Nabi Faisal, Kassi Mahwash, Muhyieddeen Kamil, Chang Su Min, Xu Jiaqiong, Peterson Leif E, Wray Nelda P, Shirkey Beverly A, Ashton Carol M, Mahmarian John J
Department of Cardiology, Houston Methodist DeBakey Heart & Vascular Center, Houston, Texas.
Division of Cardiology, Department of Medicine, University of California San Francisco, Fresno, California.
J Nucl Med. 2016 Mar;57(3):378-84. doi: 10.2967/jnumed.115.166595. Epub 2015 Dec 3.
The purpose of this study was to determine whether stress myocardial perfusion (SPECT) optimized with stress-only (SO) imaging is comparable to cardiac CT angiography (CTA) for evaluating patients with acute chest pain (ACP).
This was a prospective randomized observational study in 598 ACP patients who underwent CTA versus SPECT. The primary endpoint was length of hospital stay, and secondary endpoints were test feasibility, time to diagnosis, diagnostic accuracy, radiation exposure, and overall cost. Median follow-up was 6.5 mo, with a 3.8% cardiac event rate defined as death or an acute coronary syndrome.
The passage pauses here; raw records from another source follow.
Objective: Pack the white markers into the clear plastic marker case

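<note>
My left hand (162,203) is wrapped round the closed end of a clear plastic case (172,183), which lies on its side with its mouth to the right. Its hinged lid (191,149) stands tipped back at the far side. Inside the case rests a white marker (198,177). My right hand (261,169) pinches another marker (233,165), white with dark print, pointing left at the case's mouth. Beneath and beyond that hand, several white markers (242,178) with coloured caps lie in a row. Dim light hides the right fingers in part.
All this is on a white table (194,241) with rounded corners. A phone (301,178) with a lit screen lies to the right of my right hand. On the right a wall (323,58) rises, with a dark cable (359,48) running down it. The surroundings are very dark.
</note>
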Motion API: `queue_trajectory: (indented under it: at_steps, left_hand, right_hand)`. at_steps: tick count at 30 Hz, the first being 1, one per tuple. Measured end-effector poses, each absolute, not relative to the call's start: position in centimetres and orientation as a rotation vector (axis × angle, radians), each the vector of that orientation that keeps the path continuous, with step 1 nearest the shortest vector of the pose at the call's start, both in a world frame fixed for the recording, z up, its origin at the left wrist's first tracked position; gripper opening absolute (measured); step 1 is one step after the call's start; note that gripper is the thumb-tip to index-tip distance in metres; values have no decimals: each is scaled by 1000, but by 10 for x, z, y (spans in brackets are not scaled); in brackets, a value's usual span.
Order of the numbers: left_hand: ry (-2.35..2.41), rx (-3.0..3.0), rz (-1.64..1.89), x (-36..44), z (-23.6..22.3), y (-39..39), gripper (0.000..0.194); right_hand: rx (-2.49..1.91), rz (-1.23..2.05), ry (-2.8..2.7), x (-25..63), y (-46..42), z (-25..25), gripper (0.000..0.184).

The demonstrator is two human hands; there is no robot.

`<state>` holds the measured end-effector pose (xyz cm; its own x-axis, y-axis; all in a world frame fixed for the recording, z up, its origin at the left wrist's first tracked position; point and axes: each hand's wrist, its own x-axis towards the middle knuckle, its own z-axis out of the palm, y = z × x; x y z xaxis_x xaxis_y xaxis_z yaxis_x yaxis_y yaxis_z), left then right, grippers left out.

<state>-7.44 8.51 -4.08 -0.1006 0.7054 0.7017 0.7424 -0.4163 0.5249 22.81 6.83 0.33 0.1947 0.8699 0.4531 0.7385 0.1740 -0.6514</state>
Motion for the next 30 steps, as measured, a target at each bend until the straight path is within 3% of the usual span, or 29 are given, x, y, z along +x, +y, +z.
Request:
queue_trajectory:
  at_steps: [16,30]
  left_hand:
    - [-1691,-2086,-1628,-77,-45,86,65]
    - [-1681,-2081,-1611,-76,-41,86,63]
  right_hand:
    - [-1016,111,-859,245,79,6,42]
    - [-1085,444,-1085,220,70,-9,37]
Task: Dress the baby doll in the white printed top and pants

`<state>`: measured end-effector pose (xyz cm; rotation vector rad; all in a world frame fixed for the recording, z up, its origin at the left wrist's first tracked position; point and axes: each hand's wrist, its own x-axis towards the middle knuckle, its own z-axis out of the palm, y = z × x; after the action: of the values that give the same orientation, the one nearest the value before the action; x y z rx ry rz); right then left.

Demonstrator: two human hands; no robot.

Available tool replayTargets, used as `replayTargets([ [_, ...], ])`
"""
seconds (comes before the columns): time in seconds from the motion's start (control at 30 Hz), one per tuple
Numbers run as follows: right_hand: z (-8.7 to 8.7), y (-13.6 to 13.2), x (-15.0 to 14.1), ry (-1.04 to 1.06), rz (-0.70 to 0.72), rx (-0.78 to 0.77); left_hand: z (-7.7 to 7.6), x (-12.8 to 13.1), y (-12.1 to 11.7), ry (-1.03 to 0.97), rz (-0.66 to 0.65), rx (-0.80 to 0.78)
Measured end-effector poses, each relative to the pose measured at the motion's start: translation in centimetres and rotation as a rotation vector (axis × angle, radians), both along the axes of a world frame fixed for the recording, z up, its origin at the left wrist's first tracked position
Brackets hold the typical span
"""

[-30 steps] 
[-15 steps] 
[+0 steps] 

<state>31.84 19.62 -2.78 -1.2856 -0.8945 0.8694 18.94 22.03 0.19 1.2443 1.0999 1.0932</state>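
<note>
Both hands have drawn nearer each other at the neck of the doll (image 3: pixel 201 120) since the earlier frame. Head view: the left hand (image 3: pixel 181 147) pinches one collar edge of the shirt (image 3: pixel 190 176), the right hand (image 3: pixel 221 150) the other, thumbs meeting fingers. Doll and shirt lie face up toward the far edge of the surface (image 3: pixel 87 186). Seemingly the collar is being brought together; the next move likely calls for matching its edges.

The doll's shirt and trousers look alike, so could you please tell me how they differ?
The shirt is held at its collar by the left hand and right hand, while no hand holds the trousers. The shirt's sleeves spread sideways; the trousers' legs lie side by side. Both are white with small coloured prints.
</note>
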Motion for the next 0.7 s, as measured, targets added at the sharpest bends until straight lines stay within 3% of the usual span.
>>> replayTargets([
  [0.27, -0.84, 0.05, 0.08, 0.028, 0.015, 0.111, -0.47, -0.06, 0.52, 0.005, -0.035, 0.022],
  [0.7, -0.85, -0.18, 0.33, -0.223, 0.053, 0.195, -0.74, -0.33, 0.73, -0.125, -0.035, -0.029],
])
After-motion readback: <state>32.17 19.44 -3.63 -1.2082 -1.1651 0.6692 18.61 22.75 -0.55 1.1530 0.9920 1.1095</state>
Of 2,994 patients screened, 1,703 (56.9%) were not candidates for CTA because of prior cardiac disease (41%) or imaging contraindications (16%). Time to diagnosis (8.1 ± 8.5 vs. 9.4 ± 7.4 h) and length of hospital stay (19.7 ± 27.8 vs. 23.5 ± 34.4 h) were significantly shorter with CTA than with SPECT (P = 0.002). However, time to diagnosis (7.0 ± 6.2 vs. 6.8 ± 5.9 h, P = 0.20), length of stay (15.5 ± 17.2 vs. 16.7 ± 15.3 h, P = 0.36), and hospital costs ($4,242 ± $3,871 vs. $4,364 ± 1781, P = 0.86) were comparable with CTA versus SO SPECT, respectively. SO was also superior to conventional SPECT regarding all of the above metrics and significantly reduced radiation exposure (5.5 ± 4.4 vs. 12.5 ± 2.7 mSv, P < 0.0001).
Stress SPECT when optimized with SO imaging is similar to CTA in time to diagnosis, length of hospital stay, and cost, with improved prognostic accuracy and less radiation exposure. Our results emphasize the importance of SO imaging, particularly in low-intermediate-risk emergency room patients who are a population likely to have a normal test result.
本研究的目的是确定仅通过负荷成像优化的负荷心肌灌注单光子发射计算机断层扫描(SPECT)在评估急性胸痛(ACP)患者时是否与心脏CT血管造影(CTA)相当。
这是一项针对598例接受CTA与SPECT检查的ACP患者的前瞻性随机观察性研究。主要终点是住院时间,次要终点是检查可行性、诊断时间、诊断准确性、辐射暴露和总成本。中位随访时间为6.5个月,心脏事件发生率为3.8%,定义为死亡或急性冠状动脉综合征。
在2994例筛查患者中,1703例(56.9%)因既往心脏病(41%)或成像禁忌证(16%)而不适合进行CTA检查。CTA检查的诊断时间(8.1±8.5小时对9.4±7.4小时)和住院时间(19.7±27.8小时对23.5±34.4小时)显著短于SPECT检查(P = 0.002)。然而,CTA与仅负荷SPECT检查的诊断时间(7.0±6.2小时对6.8±5.9小时,P = 0.20)、住院时间(15.5±17.2小时对16.7±15.3小时,P = 0.36)和住院费用(4242美元±3871美元对4364美元±1781美元,P = 0.86)分别相当。在上述所有指标方面,仅负荷成像也优于传统SPECT检查,且显著降低了辐射暴露(5.5±4.4毫希沃特对12.5±2.7毫希沃特,P < 0.0001)。
采用仅负荷成像优化的负荷SPECT检查在诊断时间、住院时间和成本方面与CTA相似,具有更高的预后准确性且辐射暴露更少。我们的结果强调了仅负荷成像的重要性,特别是在低中风险的急诊室患者中,这是一类可能检查结果正常的人群。